Exercise directions ▸
The answer is to be the lines of the material from its start through the line containing "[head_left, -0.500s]", each copied exactly; no pictures.

---------------

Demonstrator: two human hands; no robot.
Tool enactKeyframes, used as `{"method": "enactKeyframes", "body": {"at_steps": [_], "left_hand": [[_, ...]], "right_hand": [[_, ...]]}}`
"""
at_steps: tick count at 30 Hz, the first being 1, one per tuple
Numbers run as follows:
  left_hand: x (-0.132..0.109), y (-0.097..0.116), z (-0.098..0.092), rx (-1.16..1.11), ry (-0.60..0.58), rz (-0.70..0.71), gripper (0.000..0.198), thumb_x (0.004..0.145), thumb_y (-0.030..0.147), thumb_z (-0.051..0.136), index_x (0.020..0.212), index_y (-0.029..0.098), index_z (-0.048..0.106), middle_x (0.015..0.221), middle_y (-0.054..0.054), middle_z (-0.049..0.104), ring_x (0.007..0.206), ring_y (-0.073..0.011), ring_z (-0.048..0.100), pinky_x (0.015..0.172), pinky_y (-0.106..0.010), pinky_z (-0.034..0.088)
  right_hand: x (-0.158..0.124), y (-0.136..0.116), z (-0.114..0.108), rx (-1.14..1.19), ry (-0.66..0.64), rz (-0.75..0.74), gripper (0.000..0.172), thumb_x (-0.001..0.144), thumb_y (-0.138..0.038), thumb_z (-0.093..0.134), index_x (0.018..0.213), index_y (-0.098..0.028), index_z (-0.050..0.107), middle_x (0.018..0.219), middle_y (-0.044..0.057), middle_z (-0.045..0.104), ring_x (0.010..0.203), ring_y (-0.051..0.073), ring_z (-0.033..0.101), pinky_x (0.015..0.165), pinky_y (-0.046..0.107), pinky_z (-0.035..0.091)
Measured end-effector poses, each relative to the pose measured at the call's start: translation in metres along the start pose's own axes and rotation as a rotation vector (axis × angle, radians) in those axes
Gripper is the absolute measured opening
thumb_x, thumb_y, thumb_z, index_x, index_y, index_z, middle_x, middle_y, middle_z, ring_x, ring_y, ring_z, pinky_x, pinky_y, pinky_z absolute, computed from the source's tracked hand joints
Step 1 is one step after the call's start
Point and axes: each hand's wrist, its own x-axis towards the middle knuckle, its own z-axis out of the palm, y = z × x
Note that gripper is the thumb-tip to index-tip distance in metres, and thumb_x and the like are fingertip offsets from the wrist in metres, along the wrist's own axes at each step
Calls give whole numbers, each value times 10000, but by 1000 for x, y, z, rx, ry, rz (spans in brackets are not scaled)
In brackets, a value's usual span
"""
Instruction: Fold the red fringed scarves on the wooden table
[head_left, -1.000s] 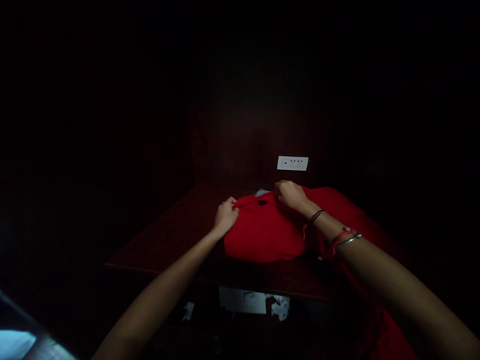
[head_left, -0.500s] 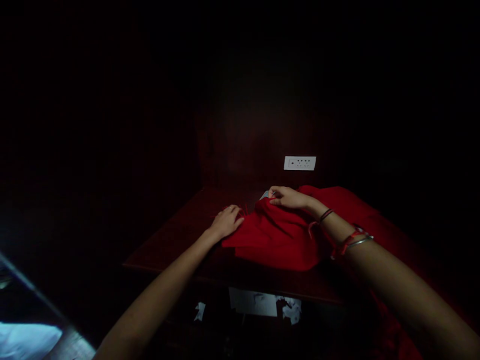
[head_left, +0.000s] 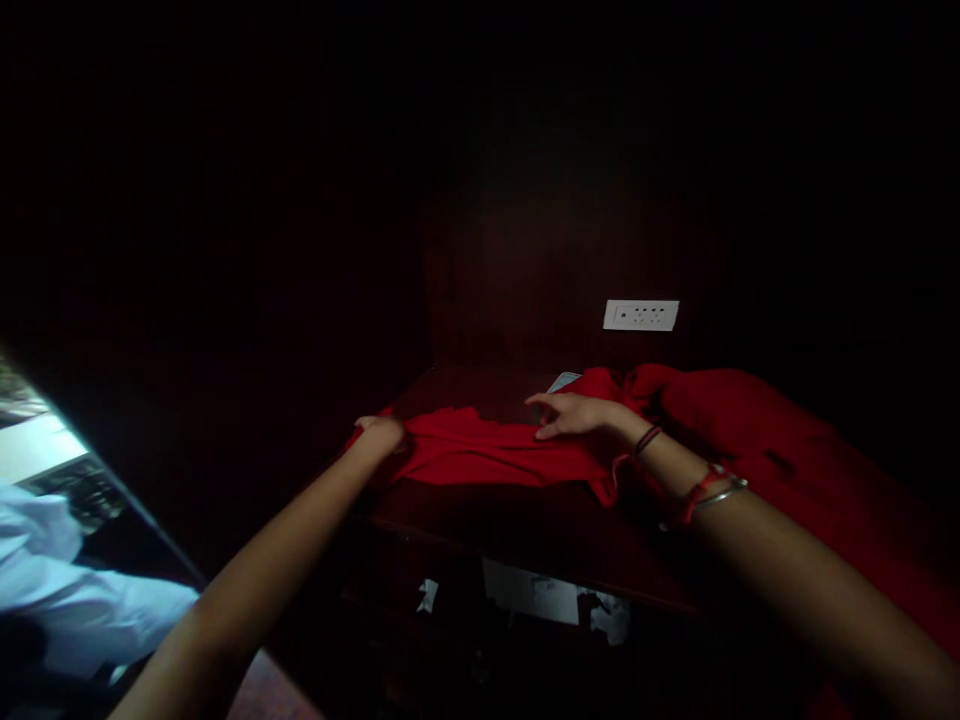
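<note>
A red cloth [head_left: 487, 455] lies stretched and creased across the dark wooden desk [head_left: 465, 385]. My left hand [head_left: 382, 434] is closed around its left end, with the fingers partly hidden. Over the cloth's right part is my right hand [head_left: 576, 412], its index finger stretched out and its thumb apart, low over or touching the fabric. Just behind the right hand a flat, pale-faced object [head_left: 564, 382] shows, partly covered by red fabric.
More red fabric [head_left: 742, 420] is heaped along the right side. A white wall socket [head_left: 641, 315] is on the back panel. Papers [head_left: 532, 590] sit under the desktop. At the left, beyond a slanting edge, is a pale blue sleeve [head_left: 97, 605] of another person. Much is dark.
My left hand has moved left and closed on the cloth, which is now drawn out in that direction. My right hand has let go of its fold, and the view has shifted left.
</note>
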Motion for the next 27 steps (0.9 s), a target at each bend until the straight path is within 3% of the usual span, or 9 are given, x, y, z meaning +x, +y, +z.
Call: {"method": "enactKeyframes", "body": {"at_steps": [2, 6, 10, 13, 15, 18, 21, 24, 27], "left_hand": [[3, 21, -3, 51, 12, -5, 277, 694, 287, 532, 908, 119, 583, 992, -194, 557, 995, -355, 455, 781, -512, 332], [17, 64, 4, 63, 2, 456, 481, 729, 240, 466, 1198, 251, 359, 1307, -63, 302, 1176, -214, 284, 915, -360, 278], [35, 67, 8, 56, -106, 547, 382, 668, 151, 500, 1042, 228, 505, 1083, -42, 524, 990, -167, 468, 833, -254, 345], [44, 49, -15, 62, 173, 446, 175, 709, 129, 425, 801, 150, 573, 870, -54, 558, 834, -150, 510, 761, -233, 367], [47, 38, -38, 28, 392, 376, 215, 768, 149, 344, 798, 97, 550, 861, -74, 522, 840, -153, 489, 770, -245, 354], [48, 30, -61, 7, 488, 364, 270, 801, 160, 281, 921, 56, 500, 985, -106, 462, 942, -175, 431, 830, -281, 317], [50, 36, -45, 27, 369, 442, 374, 720, 258, 482, 1069, 125, 445, 1166, -88, 389, 1040, -186, 382, 862, -267, 310], [51, 45, -4, 70, 55, 463, 632, 630, 343, 585, 1197, 216, 335, 1255, -67, 353, 1113, -222, 342, 877, -321, 306], [52, 51, 18, 114, -113, 473, 379, 685, 287, 518, 1059, 232, 481, 1074, -28, 533, 979, -180, 478, 824, -270, 344]], "right_hand": [[10, -18, 11, -197, -3, 43, 686, 614, -268, 626, 1223, -110, 350, 1112, 154, 508, 965, 221, 505, 764, 271, 410], [15, -24, 23, -440, 28, 217, 401, 640, -139, 556, 1036, -77, 538, 973, 197, 576, 884, 283, 547, 678, 331, 431], [4, 1, 10, -470, 141, 226, 232, 712, -146, 453, 888, -97, 596, 893, 161, 599, 827, 229, 570, 637, 263, 421], [-3, 21, -12, -500, 381, 220, 222, 736, -173, 420, 890, -135, 574, 918, 126, 583, 832, 201, 556, 645, 243, 403], [-3, 29, -25, -508, 506, 232, 224, 739, -181, 413, 909, -153, 556, 927, 109, 572, 817, 190, 550, 630, 236, 393], [1, 33, -33, -529, 576, 237, 239, 765, -218, 385, 932, -167, 549, 916, 95, 568, 815, 183, 537, 627, 232, 376], [5, 29, -28, -575, 547, 206, 286, 805, -272, 331, 904, -167, 577, 916, 95, 562, 803, 182, 533, 638, 244, 364], [4, 24, -19, -635, 546, 149, 325, 824, -289, 302, 885, -172, 599, 904, 90, 556, 791, 189, 525, 638, 264, 356], [-3, 23, -15, -676, 589, 55, 319, 832, -295, 309, 923, -192, 597, 907, 78, 552, 835, 193, 496, 668, 275, 348]]}}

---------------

Answer to this problem ▸
Demonstrator: two human hands; no robot.
Tool enactKeyframes, used as `{"method": "enactKeyframes", "body": {"at_steps": [_], "left_hand": [[_, ...]], "right_hand": [[_, ...]]}}`
"""
at_steps: tick count at 30 Hz, the first being 1, one per tuple
Numbers run as follows:
  left_hand: x (-0.132..0.109), y (-0.097..0.116), z (-0.098..0.092), rx (-1.16..1.11), ry (-0.60..0.58), rz (-0.70..0.71), gripper (0.000..0.198), thumb_x (0.004..0.145), thumb_y (-0.030..0.147), thumb_z (-0.051..0.136), index_x (0.020..0.212), index_y (-0.029..0.098), index_z (-0.048..0.106), middle_x (0.015..0.221), middle_y (-0.054..0.054), middle_z (-0.049..0.104), ring_x (0.007..0.206), ring_y (-0.073..0.011), ring_z (-0.048..0.100), pinky_x (0.015..0.172), pinky_y (-0.106..0.010), pinky_z (-0.034..0.088)
  right_hand: x (-0.158..0.124), y (-0.136..0.116), z (-0.114..0.108), rx (-1.14..1.19), ry (-0.66..0.64), rz (-0.75..0.74), gripper (0.000..0.172), thumb_x (-0.001..0.144), thumb_y (-0.138..0.038), thumb_z (-0.093..0.134), index_x (0.018..0.213), index_y (-0.098..0.028), index_z (-0.050..0.107), middle_x (0.018..0.219), middle_y (-0.044..0.057), middle_z (-0.045..0.104), ring_x (0.010..0.203), ring_y (-0.051..0.073), ring_z (-0.033..0.101), pinky_x (0.015..0.165), pinky_y (-0.046..0.107), pinky_z (-0.035..0.091)
Measured end-effector poses, each relative to the pose measured at the call's start: translation in metres along the start pose's own axes and rotation as a rotation vector (axis × angle, radians) in those axes
Gripper is the absolute measured opening
thumb_x, thumb_y, thumb_z, index_x, index_y, index_z, middle_x, middle_y, middle_z, ring_x, ring_y, ring_z, pinky_x, pinky_y, pinky_z absolute, computed from the source's tracked hand joints
Step 1 is one step after the call's start
Point and axes: each hand's wrist, its own x-axis towards the middle knuckle, its own z-axis out of the palm, y = z × x
Note that gripper is the thumb-tip to index-tip distance in metres, and thumb_x and the like are fingertip offsets from the wrist in metres, along the wrist's own axes at each step
Calls give whole numbers, each value times 10000, but by 1000 for x, y, z, rx, ry, rz (spans in brackets are not scaled)
In brackets, a value's usual span
"""
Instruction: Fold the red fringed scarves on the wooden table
[head_left, -1.000s] 
[head_left, -0.500s] 

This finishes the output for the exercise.